With Noblesville’s block scheduling, that means they meet for 90 minutes two or three times per week to engage in total body training.
“We work top to bottom and front to back,” says Clarke, who is building “balanced efficient movers with body armor (muscle).”
Athletes go through workouts with cues, corrosives and drills.
He is empowering athletes and coaches by giving them knowledge and insisting they take ownership of the program.
“Coach Keever sets the tone (for baseball),” says Clarke.
There also must be a total “buy-in” from athletes.
“I want everyone to understand exactly why we do it and can explain everything to everyone,” says Clarke. “I want everyone of them to be a junior performance coach.”
The aim is kinesthetic awareness (The ability to feel and know where one’s and others’ bodies are in space without looking or the awareness of relative force and movement).

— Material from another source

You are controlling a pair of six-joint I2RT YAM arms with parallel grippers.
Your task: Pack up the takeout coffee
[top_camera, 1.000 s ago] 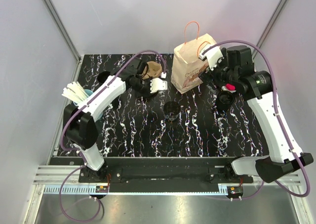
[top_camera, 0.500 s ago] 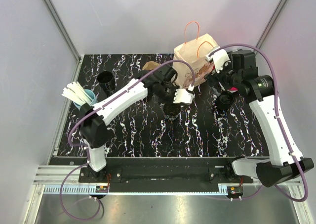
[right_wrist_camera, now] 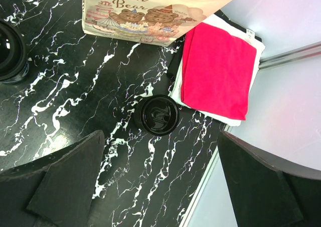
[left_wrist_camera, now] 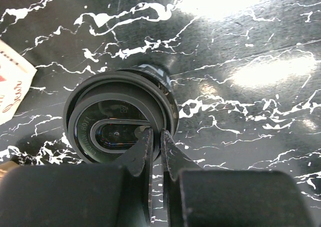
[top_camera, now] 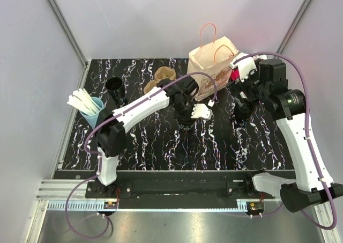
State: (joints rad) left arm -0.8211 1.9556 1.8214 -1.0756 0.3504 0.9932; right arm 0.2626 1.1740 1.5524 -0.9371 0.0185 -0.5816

Clarke and his staff breaks down every detail and provides “simple, productive tools that everyone every can use.”
As he prepares to host the National High School Strength Coaches Association national convention June 15-16, 2018 at Noblesville High School, Clarke screens his athletes in many areas to identify what they should and should not be doing in the weight room. These tests find if a student has a “kink in the hose” that needs to be addressed.
Every athlete has different strengths, weaknesses and needs depending on their physique and the sport they play.
“It’s not a cookie cutter thing,” says Clarke.
Benefitting from advanced technology, Clarke can track athletes through a Metrifit monitoring system which allows the logging for daily wellbeing, activities and other information. This converts into a RTT (readiness to train) score.
Brian Clarke is the strength and conditioning coordinator at Noblesville High School.